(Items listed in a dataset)
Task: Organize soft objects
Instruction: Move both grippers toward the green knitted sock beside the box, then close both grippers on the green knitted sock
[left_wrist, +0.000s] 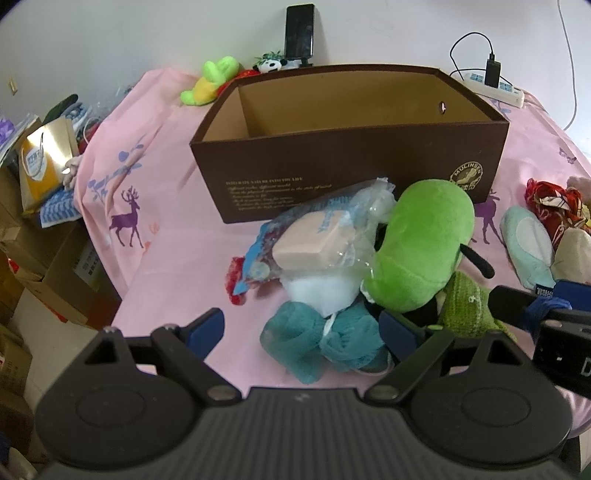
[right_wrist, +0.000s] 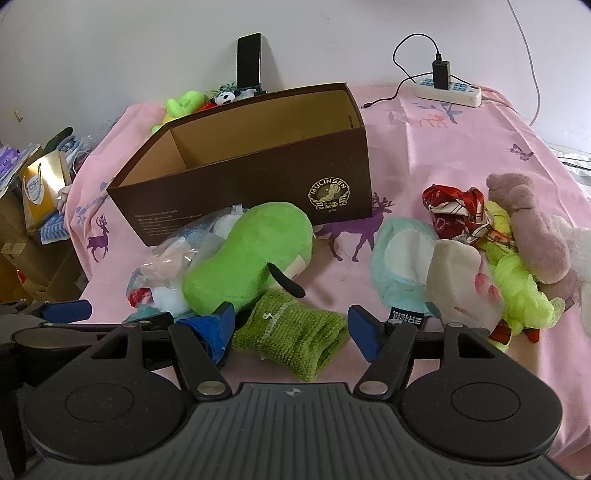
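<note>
While the brown box (left_wrist: 351, 177) at twelve o'clock sits empty, every soft toy remains outside; both tools, left tool (left_wrist: 306, 328) and right tool (right_wrist: 291, 325), gape apart, holding nothing.

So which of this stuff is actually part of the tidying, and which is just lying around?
Part of the job:
box, nothing seen inside
green plush
green knit, between the right fingers
teal puff, between the left fingers
bagged sponge
red scarf

Just lying about:
phone
power strip
cartons
</note>
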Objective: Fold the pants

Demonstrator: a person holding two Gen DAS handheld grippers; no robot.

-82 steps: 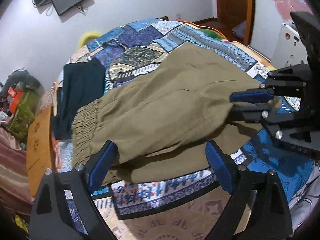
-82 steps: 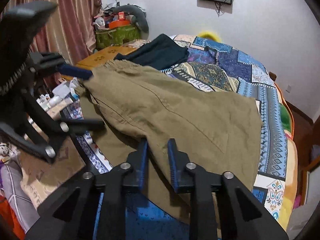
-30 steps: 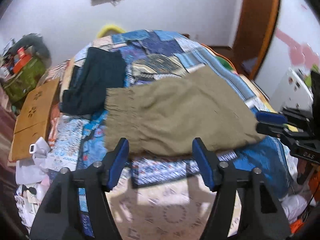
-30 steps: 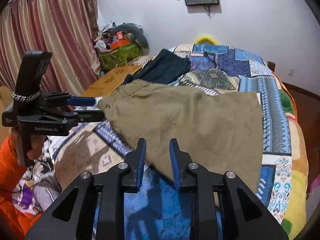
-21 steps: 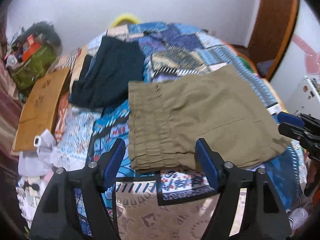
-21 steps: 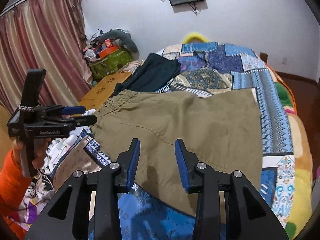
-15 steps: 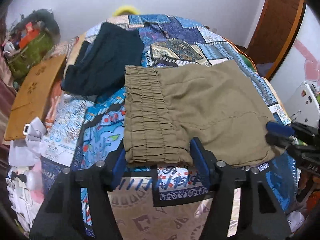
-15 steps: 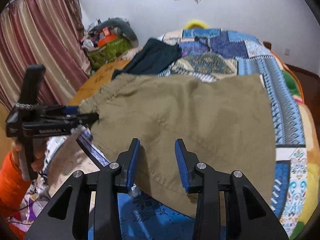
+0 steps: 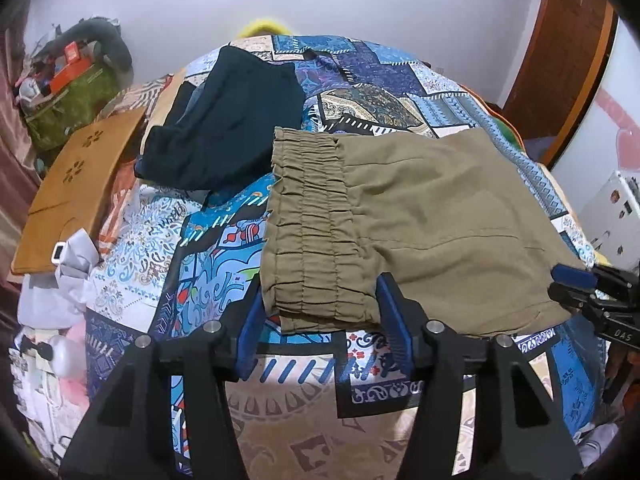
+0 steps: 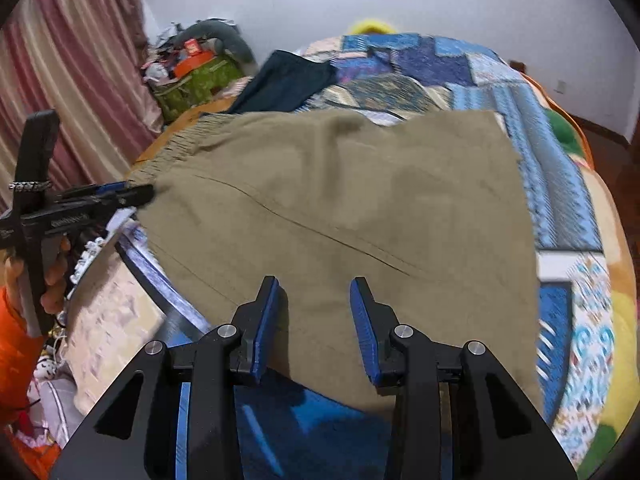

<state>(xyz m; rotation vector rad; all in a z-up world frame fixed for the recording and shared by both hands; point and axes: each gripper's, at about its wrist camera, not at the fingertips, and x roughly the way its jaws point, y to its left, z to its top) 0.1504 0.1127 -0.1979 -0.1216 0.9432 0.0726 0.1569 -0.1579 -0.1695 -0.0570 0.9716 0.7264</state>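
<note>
Black left gripper [image 9: 320, 320] with blue pads, silver screws; orange sleeve [image 10: 16, 344].

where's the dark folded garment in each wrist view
Left wrist: dark garment upper left of centre, beside the olive pants' elastic waistband.
Right wrist: upper centre-left, beyond the pants.
Shared landmark: green bag to its left.
</note>
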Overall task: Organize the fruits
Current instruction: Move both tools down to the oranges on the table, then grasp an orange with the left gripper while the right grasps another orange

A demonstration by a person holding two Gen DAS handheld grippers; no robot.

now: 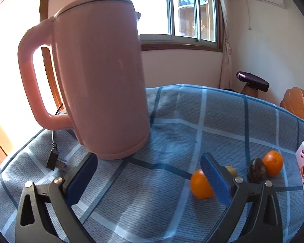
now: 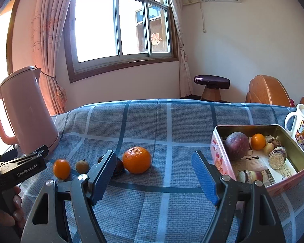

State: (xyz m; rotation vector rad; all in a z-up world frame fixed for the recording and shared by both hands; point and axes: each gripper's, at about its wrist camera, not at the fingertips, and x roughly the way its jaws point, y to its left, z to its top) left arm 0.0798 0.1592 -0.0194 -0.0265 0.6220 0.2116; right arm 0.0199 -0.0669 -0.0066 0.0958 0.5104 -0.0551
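Observation:
On the blue checked cloth lie a large orange [image 2: 137, 159], a small orange [image 2: 61, 168], a small yellow-brown fruit [image 2: 82, 166] and a dark brown fruit [image 2: 119, 167] half hidden by my finger. A pink tin [image 2: 217, 158] at the right holds several fruits, among them a purple one [image 2: 237, 145]. My right gripper [image 2: 154, 174] is open and empty, just short of the large orange. My left gripper [image 1: 150, 174] is open and empty; the small orange [image 1: 200, 186] lies beside its right finger, the large orange [image 1: 273, 163] and dark fruit [image 1: 257, 170] further right.
A pink kettle [image 1: 95, 77] stands close in front of the left gripper, with its black plug [image 1: 55, 160] on the cloth; it also shows at the left of the right wrist view [image 2: 28, 121]. A white mug [image 2: 303, 125] stands behind the tin. A stool and a chair stand beyond the table.

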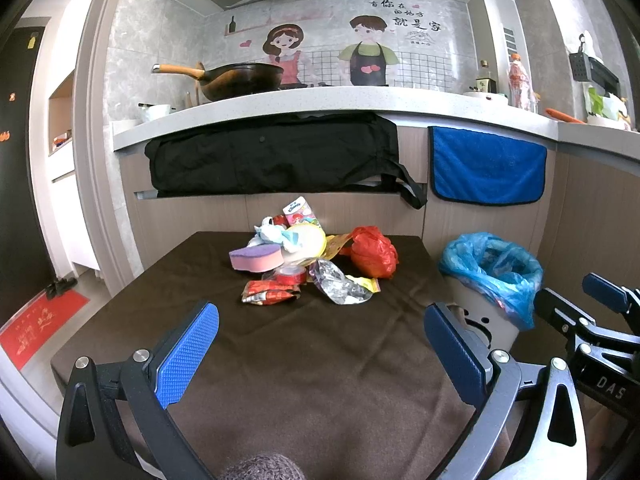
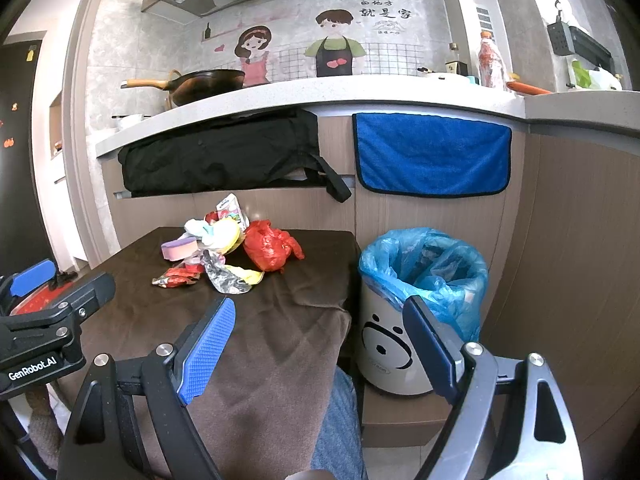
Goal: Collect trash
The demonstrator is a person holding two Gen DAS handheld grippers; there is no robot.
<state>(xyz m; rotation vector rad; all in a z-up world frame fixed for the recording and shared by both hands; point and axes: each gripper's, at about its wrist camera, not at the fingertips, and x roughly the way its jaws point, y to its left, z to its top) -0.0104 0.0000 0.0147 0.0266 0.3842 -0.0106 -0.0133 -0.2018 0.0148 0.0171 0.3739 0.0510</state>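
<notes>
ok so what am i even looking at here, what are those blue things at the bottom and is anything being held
Those blue pads belong to two hand-held grabbing tools; a person carries one in each hand, each with its own camera looking forward. One picture is from the left tool, the other from the right tool. Both are open and hold nothing. Ahead is a table under a brown cloth with a pile of trash: a red plastic bag, a purple-pink sponge, wrappers. Beside the table stands a bin with a blue liner.
</notes>
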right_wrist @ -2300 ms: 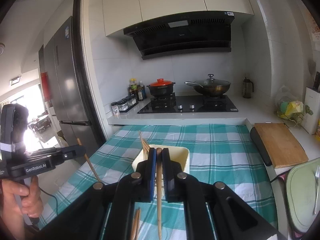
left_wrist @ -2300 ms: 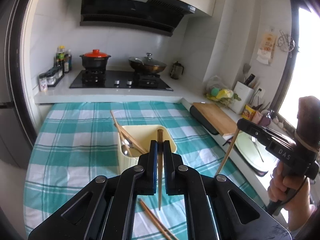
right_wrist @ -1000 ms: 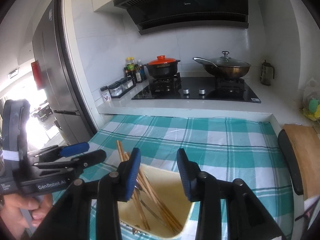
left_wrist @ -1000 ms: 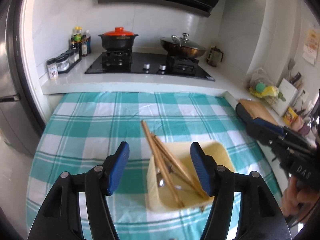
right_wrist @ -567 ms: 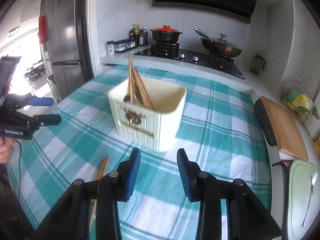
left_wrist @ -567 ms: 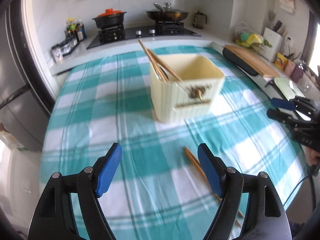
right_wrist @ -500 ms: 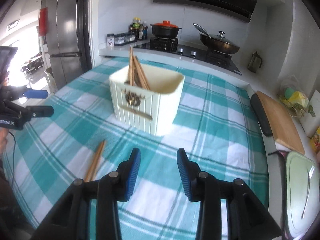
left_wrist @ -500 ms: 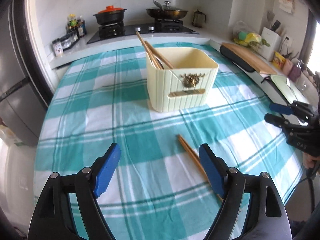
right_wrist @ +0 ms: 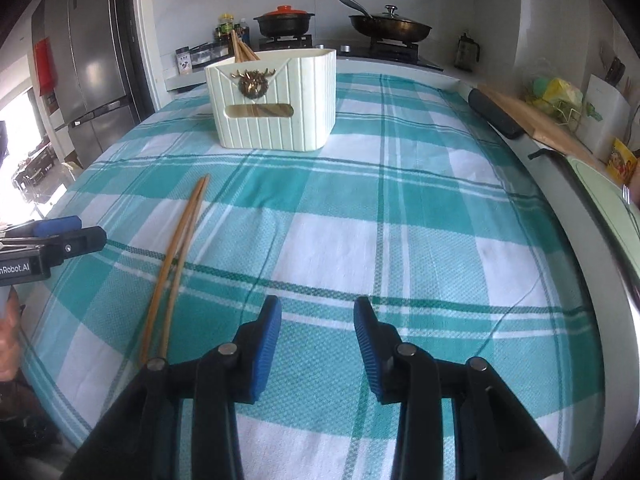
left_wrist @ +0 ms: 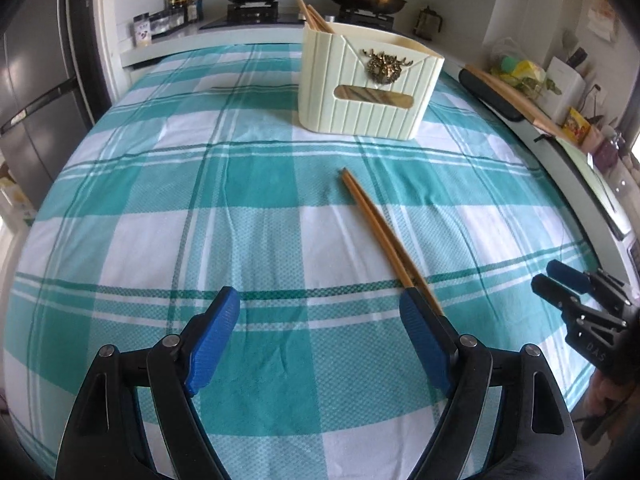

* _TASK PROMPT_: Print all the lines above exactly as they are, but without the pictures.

* _ANSWER TO THIS EXERCISE_:
Task: Organize soft objects
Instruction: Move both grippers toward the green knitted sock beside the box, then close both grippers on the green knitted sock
[left_wrist, +0.000s] 
[right_wrist, +0.000s] 
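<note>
While the brown box (left_wrist: 351, 177) at twelve o'clock sits empty, every soft toy remains outside; both tools, left tool (left_wrist: 306, 328) and right tool (right_wrist: 291, 325), gape apart, holding nothing.

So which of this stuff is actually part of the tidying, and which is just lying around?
Part of the job:
box, nothing seen inside
green plush
green knit, between the right fingers
teal puff, between the left fingers
bagged sponge
red scarf

Just lying about:
phone
power strip
cartons
</note>
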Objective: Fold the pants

Demonstrator: a person holding two Gen DAS handheld grippers; no robot.

-82 steps: 
-82 steps: 
-30 steps: 
-30 steps: 
-21 steps: 
-21 steps: 
-15 steps: 
-15 steps: 
+0 steps: 
+0 steps: 

<state>(xyz m; rotation vector rad; all in a z-up world frame fixed for the recording and shared by both hands; point and axes: each gripper's, at about its wrist camera, not at the fingertips, and x roughly the way its jaws point, y to its left, z to its top) 0.1504 0.1127 -0.1979 -0.1216 0.9432 0.0726 0.1569 -0.1579 -0.1695 -0.0570 0.9716 0.7264</state>
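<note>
Black left gripper [image 9: 320, 320] with blue pads, silver screws; orange sleeve [image 10: 16, 344].

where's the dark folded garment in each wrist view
Left wrist: dark garment upper left of centre, beside the olive pants' elastic waistband.
Right wrist: upper centre-left, beyond the pants.
Shared landmark: green bag to its left.
</note>
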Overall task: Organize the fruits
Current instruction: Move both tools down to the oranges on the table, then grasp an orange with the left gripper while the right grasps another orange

A demonstration by a person holding two Gen DAS handheld grippers; no robot.

now: 
now: 

State: (xyz m; rotation vector rad; all in a z-up world frame fixed for the recording and shared by both hands; point and axes: each gripper's, at about its wrist camera, not at the fingertips, and x roughly the way its jaws point, y to its left, z to its top) left arm 0.0798 0.1592 -0.0194 -0.0265 0.6220 0.2116; right arm 0.0199 -0.0669 -0.0066 0.0958 0.5104 -0.0551
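Observation:
On the blue checked cloth lie a large orange [image 2: 137, 159], a small orange [image 2: 61, 168], a small yellow-brown fruit [image 2: 82, 166] and a dark brown fruit [image 2: 119, 167] half hidden by my finger. A pink tin [image 2: 217, 158] at the right holds several fruits, among them a purple one [image 2: 237, 145]. My right gripper [image 2: 154, 174] is open and empty, just short of the large orange. My left gripper [image 1: 150, 174] is open and empty; the small orange [image 1: 200, 186] lies beside its right finger, the large orange [image 1: 273, 163] and dark fruit [image 1: 257, 170] further right.
A pink kettle [image 1: 95, 77] stands close in front of the left gripper, with its black plug [image 1: 55, 160] on the cloth; it also shows at the left of the right wrist view [image 2: 28, 121]. A white mug [image 2: 303, 125] stands behind the tin. A stool and a chair stand beyond the table.
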
Goal: Collect trash
The demonstrator is a person holding two Gen DAS handheld grippers; there is no robot.
<state>(xyz m; rotation vector rad; all in a z-up world frame fixed for the recording and shared by both hands; point and axes: each gripper's, at about its wrist camera, not at the fingertips, and x roughly the way its jaws point, y to its left, z to its top) -0.0104 0.0000 0.0147 0.0266 0.3842 -0.0106 -0.0133 -0.2018 0.0148 0.0171 0.3739 0.0510</state>
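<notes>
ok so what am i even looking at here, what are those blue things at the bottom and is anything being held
Those blue pads belong to two hand-held grabbing tools; a person carries one in each hand, each with its own camera looking forward. One picture is from the left tool, the other from the right tool. Both are open and hold nothing. Ahead is a table under a brown cloth with a pile of trash: a red plastic bag, a purple-pink sponge, wrappers. Beside the table stands a bin with a blue liner.
</notes>
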right_wrist @ -2300 ms: 
left_wrist @ -2300 ms: 
right_wrist @ -1000 ms: 
left_wrist @ -1000 ms: 
right_wrist @ -567 ms: 
left_wrist @ -567 ms: 
right_wrist @ -500 ms: 
left_wrist @ -500 ms: 
right_wrist @ +0 ms: 
left_wrist @ +0 ms: 

This output requires nothing more.